Das klingt nach viel Abwechslung und vielen unterschiedlichen Aufgaben. Was gefällt dir besonders gut und was machst du nicht so gerne?
Am liebsten unterhalte ich mich mit den Leuten und schaue, ob ich ihnen "was Gutes tun kann". Den Küchendienst mache ich grundsätzlich nicht so gerne, weil ich nicht gut kochen kann. Trotzdem kann es nicht schaden, auch auf diesem Gebiet, meine Kenntnisse zu erweitern. Dafür genieße ich sehr den Kontakt zu den Menschen. Es ist einfach super zu sehen, wie man die Bewohner zufrieden und glücklich machen kann, indem man sich einfach um sie kümmert. Man bekommt wirklich unglaublich viel zurück. Das ist ein schönes Gefühl.
Würdest du sagen, das Praktikum hat Einfluss auf dein Leben und deine berufliche Zukunft?

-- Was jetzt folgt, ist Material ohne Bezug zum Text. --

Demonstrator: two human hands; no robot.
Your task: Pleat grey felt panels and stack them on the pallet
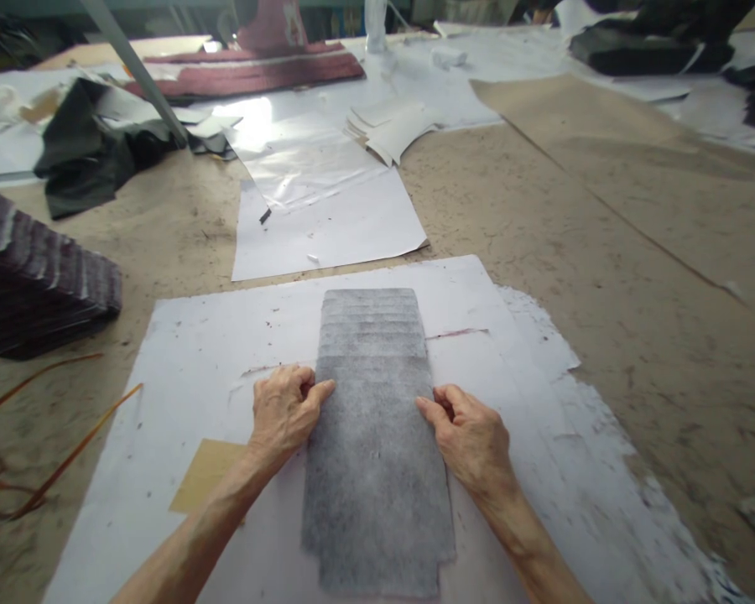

Auf jeden Fall. Meine soziale Kompetenz wird durch das Praktikum herausgekitzelt. Momentan sieht es so aus, dass ich soziale Arbeit studieren möchte. Sollte das nicht klappen, könnte ich mir auch vorstellen, noch mal zwei Jahre zur Schule zu gehen, um meinen Heilerziehungspfleger zu machen.
Klingt so, als wärst du sehr zufrieden mit der Entscheidung des Praktikums. Würdest du es auch anderen empfehlen?
Unbedingt. Es ist eine super Erfahrung für das Leben. Und vor allem verliert man die Berührungsängste bei vielen Dingen. Ich bin inzwischen gar nicht mehr empfindlich bei Sachen, von denen viele meiner Freunde sagen: "Das könnte ich nicht!". Viele haben ja auch Ängste im Umgang mit Menschen mit Behinderung. Das ist in meinen Augen völlig unangebracht. Ich mag unsere Bewohner. Viele von ihnen sind offen und gehen auf andere zu. Das empfinde ich als eine echte Bereicherung. Für mich bedeutet dieses Praktikum in St. Hildegard, die Chance wertvolle Qualifikationen zu erwerben, die ich auch später im Berufsleben gut gebrauchen kann.